General navigation through the MotoBlur user interface is quite snappy with little to no hiccup. Once we began installing our normal list of applications and started multi-tasking there was a decrease in overall responsiveness. With all of that being said, MotoBlur seems to get in its own way at times. While the various embedded social networking accounts are pulling down data and trying to update, it can become almost impossible to swipe from homescreen to homescreen; never mind navigating through menus.
CALL QUALITY/NETWORK SPEED
Signal status on our Flipside appeared to be weaker when comparing to other AT&T equipped devices. When one device had full signal and was able to make calls without degradation, the Flipside showed weaker signal strength and call quality was clearly impacted with apparent static and dropped words. Overall, the voice quality was mediocre and acceptable.
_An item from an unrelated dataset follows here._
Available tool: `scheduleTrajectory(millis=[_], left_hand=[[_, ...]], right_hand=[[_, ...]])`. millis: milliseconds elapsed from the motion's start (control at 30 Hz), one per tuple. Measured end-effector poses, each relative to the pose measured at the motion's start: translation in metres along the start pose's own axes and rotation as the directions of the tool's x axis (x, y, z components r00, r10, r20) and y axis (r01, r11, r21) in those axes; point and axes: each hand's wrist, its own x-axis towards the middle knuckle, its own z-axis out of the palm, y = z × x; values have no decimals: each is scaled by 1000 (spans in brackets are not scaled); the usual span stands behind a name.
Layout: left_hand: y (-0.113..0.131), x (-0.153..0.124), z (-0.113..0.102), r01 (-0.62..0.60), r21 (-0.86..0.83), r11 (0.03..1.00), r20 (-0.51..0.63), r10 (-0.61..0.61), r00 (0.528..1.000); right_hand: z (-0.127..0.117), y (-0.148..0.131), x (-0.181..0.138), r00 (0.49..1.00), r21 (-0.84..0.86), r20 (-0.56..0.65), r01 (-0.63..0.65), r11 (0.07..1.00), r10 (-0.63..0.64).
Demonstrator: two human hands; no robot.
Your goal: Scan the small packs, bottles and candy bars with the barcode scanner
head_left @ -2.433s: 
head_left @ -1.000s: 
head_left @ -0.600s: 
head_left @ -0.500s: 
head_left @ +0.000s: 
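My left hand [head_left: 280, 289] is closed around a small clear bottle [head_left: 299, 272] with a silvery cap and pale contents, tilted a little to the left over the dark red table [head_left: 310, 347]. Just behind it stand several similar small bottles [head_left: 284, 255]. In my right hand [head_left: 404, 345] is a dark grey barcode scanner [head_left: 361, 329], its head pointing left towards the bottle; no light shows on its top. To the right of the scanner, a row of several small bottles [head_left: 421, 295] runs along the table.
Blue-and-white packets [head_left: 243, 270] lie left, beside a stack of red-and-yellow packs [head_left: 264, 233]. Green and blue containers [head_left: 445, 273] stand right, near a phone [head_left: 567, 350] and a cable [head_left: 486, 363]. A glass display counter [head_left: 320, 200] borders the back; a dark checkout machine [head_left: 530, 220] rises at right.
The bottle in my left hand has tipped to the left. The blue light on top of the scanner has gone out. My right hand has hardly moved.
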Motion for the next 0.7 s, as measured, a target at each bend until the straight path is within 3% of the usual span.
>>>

Motorola claims the battery life to be just over seven hours. In our testing we found this to be a long shot. Power users will not make it through a day. The constant social network and other feeds updating as part of MotoBlur is likely a large cause of this. Battery life as a whole was a mixed bag so it’s hard to say just how long you should expect to achieve here. Our best advice, keep a car charger, USB cable, or extra AC adapter handy. You’ll likely need it more times than not.
PURCHASING AND AVAILABILITY
The Motorola Flipside is currently available from AT&T at $99.99 with a two-year contract.
+ High screen resolution (for hvga)
+ Full QWERTY keyboard
+ Solid 512MB of RAM
+ Social networking integration
+ Android 2.1 pre-installed (better than 1.6)
- Trackpad seems forced
- Below average battery life
- Inconsistent speeds
Mid-range devices help expand any operating systems user base. The Flipside is no exception and will surely bring more people into the world of Android. Unfortunately it seems that AT&T has more mid-range Android phones than solutions for the power users. A segment is clearly missing here.
The social networking integration of MotoBlur will prove very useful to teenagers or anyone else who is very active with Facebook and/or Twitter. Pair that with a sliding QWERTY keyboard and a relatively decent display and the Flipside looks pretty good on paper.
As with many other mid-level devices, if you’re new to Android and don’t consider yourself a power user you may not notice any shortcomings. Unfortunately, in reality the unpredictable and generally below-average battery life leaves a very visible mark on the Flipside’s reputation. Combine this with a slow processor; common hiccups and other slowdowns, you will likely find yourself unnecessarily frustrated. While the Flipside does have somewhat of an advantage with Android 2.1 being pre-installed, we doubt Android 2.2 (Froyo) will ever make an appearance simply because of the processor speed. Thankfully, the Flipside’s price tag does help its cause. Text messagers and social network addicts: this is a device for you. However it’s not for everyone. We give the Motorola Flipside a 3/5.